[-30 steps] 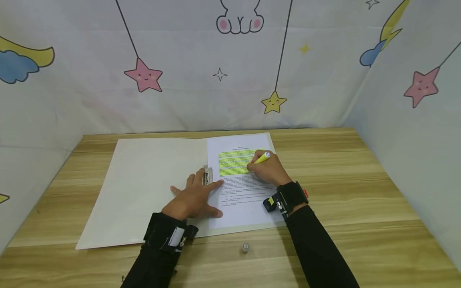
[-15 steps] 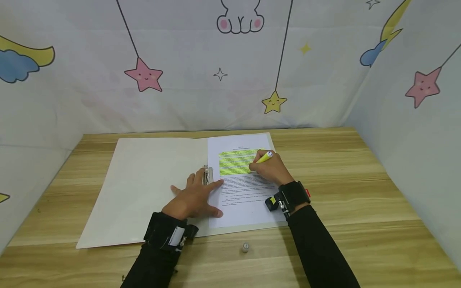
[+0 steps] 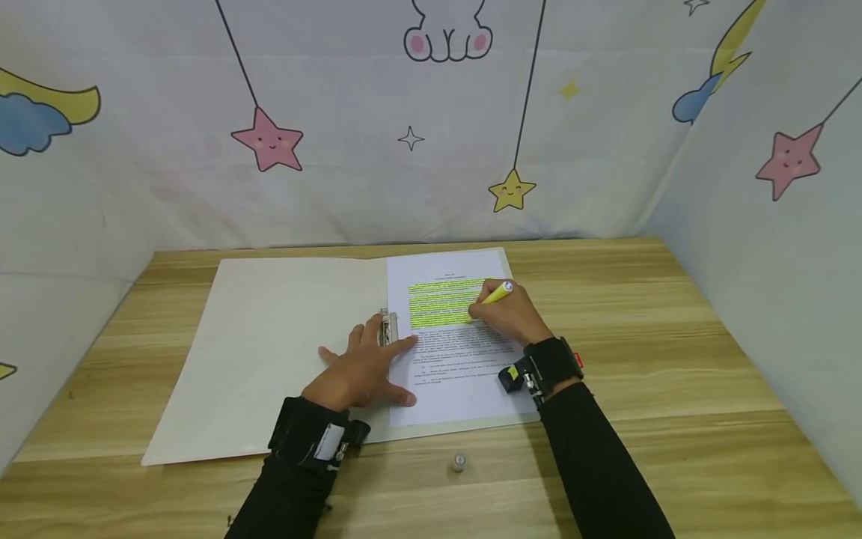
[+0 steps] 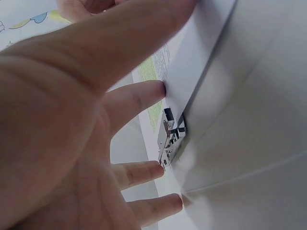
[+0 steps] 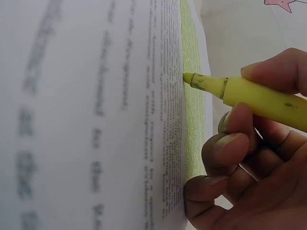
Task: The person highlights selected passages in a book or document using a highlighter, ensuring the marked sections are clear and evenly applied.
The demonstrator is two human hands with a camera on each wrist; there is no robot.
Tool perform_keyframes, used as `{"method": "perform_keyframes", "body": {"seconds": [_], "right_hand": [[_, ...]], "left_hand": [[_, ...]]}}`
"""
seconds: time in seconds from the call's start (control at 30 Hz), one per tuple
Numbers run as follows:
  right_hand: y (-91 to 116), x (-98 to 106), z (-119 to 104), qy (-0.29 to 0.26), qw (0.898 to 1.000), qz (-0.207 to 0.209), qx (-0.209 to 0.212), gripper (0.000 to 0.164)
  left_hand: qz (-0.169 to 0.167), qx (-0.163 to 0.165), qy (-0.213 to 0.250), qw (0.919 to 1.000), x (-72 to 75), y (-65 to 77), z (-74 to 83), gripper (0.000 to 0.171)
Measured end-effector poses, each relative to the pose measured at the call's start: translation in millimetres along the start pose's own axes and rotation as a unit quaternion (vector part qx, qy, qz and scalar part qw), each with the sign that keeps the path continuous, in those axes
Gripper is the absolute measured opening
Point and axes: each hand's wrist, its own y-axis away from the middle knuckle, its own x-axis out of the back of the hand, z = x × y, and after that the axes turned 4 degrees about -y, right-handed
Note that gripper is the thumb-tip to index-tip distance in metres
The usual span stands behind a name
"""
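Note:
My right hand [image 3: 513, 313] pinches a yellow highlighter [image 5: 264, 98] between thumb and fingers, its tip touching the printed sheet [image 3: 451, 408] at the lower edge of a yellow-marked block of text. That sheet lies on the right side of an open white folder [image 3: 269, 322]. With fingers spread, my left hand [image 3: 360, 374] rests across the folder's middle and the sheet's left margin. Just beyond its fingertips is the metal clip [image 4: 171, 136] at the folder's spine. In the right wrist view the highlighter tip [image 5: 187, 77] meets the paper.
A small grey cap [image 3: 459, 463] stands on the wooden table [image 3: 640, 337] in front of the folder. White cloth walls [image 3: 350, 187] printed with stars, clouds and moons enclose the table at the back and sides.
My right hand has slid slightly to the right along the text with the highlighter. My left hand has stayed in place on the folder and sheet.

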Motion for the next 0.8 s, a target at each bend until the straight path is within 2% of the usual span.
{"method": "perform_keyframes", "body": {"seconds": [0.33, 0.6, 0.8], "right_hand": [[0.4, 4.1, -1.0, -0.004, 1.0, -0.001, -0.006, 0.015], [0.1, 8.4, -1.7, 0.0, 0.999, 0.0, -0.036, 0.016], [0.3, 8.7, -1.4, 0.006, 0.999, -0.001, -0.034, 0.016]], "left_hand": [[0.0, -0.001, 0.002, 1.0, 0.6, 0.5, 0.4, 0.092], [-0.002, -0.001, 0.006, 1.0, 0.5, -0.5, -0.6, 0.091], [-0.002, 0.002, 0.005, 1.0, -0.3, -0.7, -0.2, 0.092]]}}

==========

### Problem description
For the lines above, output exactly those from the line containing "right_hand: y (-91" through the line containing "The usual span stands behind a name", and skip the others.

### Expected answer
  right_hand: y (-91 to 116), x (-98 to 106), z (-119 to 104), qy (-0.29 to 0.26), qw (0.898 to 1.000), qz (-0.207 to 0.209), qx (-0.209 to 0.212), gripper (0.000 to 0.164)
  left_hand: qz (-0.169 to 0.167), qx (-0.163 to 0.165), qy (-0.213 to 0.250), qw (0.919 to 1.000), x (-72 to 75), y (-65 to 77), z (-74 to 83), gripper (0.000 to 0.171)
Measured end-effector poses, each relative to the pose measured at the call's start: translation in millimetres along the start pose's own axes and rotation as a unit quaternion (vector part qx, qy, qz and scalar part qw), each with the sign that keeps the path continuous, in those axes
Gripper is the absolute measured opening
Point and axes: each hand's wrist, its own y-axis away from the middle knuckle, its own x-axis out of the back of the hand, z = x × y, and after that the axes turned 4 degrees about -y, right-handed
Note that gripper is the thumb-tip to index-tip distance in metres
The usual span stands behind a name

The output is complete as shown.